Problem: Momentum induces an excessive growth of weight norms

2D Toy example

Below, we illustrate how the momentum-SGD drastically boost up the increase in the weight norms compared to the momentum-less SGD and SGDP (ours). First, we simulate three different opimizers on 2D Toy example: \( \min_w -\frac{w}{\| w \|_2} \cdot \frac{w^*}{\| w^* \|_2} \) where w and w* are 2-dimensional vectors. The problem is identical to maximizing the cosine similarity between two vectors. Note that the optimal w is not unique: if \(w^*\) is optimal, then \(c w^*\) is also optimal for \(c > 0\). In the following videos, we observe that the momentum-SGD shows fast initial updates, but also shows excessively fast norm increases (from 1 to 2.93 for momentum 0.9 and from 1 to 27.87 for momentum 0.99), resulting in a slower convergence. Note that a larger momentum induces faster norm increases. Vanilla SGD shows slow initial step sizes, and a reasonable convergence rate towards the end of the training.

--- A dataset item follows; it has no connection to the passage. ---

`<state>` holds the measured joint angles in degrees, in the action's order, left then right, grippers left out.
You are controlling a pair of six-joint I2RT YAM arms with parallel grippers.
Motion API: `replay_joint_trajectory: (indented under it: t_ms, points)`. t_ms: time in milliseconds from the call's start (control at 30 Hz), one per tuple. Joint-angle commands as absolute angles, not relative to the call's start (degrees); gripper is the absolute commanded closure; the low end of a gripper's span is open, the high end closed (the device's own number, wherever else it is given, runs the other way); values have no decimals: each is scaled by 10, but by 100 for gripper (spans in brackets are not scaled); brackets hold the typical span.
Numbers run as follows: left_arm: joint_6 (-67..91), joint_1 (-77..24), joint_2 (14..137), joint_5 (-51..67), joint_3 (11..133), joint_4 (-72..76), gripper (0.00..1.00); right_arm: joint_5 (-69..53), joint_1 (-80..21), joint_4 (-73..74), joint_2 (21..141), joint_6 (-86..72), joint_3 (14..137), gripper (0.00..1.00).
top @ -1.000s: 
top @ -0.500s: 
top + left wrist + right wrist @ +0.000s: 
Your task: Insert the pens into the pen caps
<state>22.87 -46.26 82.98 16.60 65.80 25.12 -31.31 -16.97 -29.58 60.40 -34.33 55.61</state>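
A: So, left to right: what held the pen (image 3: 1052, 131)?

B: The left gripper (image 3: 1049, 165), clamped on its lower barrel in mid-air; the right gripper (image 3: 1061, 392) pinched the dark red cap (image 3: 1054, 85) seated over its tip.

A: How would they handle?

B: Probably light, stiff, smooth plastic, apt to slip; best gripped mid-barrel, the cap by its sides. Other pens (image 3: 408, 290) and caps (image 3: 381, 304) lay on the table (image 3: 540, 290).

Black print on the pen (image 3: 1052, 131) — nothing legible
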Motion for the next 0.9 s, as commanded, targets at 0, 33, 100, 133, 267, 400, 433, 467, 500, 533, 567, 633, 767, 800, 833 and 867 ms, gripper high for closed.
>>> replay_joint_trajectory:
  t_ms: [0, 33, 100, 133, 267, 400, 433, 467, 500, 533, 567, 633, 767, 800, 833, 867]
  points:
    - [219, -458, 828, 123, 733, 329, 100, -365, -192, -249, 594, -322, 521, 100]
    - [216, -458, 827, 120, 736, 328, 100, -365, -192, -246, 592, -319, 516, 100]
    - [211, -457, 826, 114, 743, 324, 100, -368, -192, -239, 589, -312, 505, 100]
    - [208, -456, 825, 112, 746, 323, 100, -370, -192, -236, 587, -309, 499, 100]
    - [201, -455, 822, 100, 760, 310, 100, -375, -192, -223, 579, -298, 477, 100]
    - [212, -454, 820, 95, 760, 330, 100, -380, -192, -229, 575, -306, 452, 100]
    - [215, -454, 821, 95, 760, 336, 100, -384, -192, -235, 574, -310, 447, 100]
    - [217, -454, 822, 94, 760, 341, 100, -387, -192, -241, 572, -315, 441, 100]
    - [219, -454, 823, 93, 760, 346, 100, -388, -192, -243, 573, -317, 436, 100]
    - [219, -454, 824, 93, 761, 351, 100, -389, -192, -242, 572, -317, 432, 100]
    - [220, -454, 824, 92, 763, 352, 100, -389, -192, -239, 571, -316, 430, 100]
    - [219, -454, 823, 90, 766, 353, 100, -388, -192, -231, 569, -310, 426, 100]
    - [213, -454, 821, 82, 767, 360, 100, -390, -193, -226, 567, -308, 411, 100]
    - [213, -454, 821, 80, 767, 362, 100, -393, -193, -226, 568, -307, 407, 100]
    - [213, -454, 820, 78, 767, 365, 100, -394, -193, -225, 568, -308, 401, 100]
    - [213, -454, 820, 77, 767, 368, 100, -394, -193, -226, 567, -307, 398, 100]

On the other hand, SGDP (ours) shows a rapid convergence rate, preventing the excessive norm growth and achieving the fastest convergence rate.

Momentum = 0.9
Momentum = 0.95
Momentum = 0.99
3D Toy example

We employ 3D Rosenbrock function, defined on hemisphere, by adding a redundant radial axis r. In the below figure, we compare the trajectories for optimizers on the spherical coordinates. We compare the baseline momentum gradient descent optimizer (GD) and our projection solution. We additionally examine the impact of weight decay (WD), since a careful choice of WD is another way to regularize the norm growth. We observe that the momentum GD does not converge sufficiently to the optimum. The slowdown is explained by the decreased effective step sizes. Careful tuning of WD partially addresses the slow convergence (momentum GD + WD trajectory) by regularizing the norm growth, but WD is still unable to preclude the initial surge in the weight norm. In practice, addressing the problem with WD is even less attractive because WD is often a sensitive hyperparameter. On the other hand, our projection solution successfully subdues the weight norm growth, ensuring undiminished effective step sizes and a faster convergence to the optimum.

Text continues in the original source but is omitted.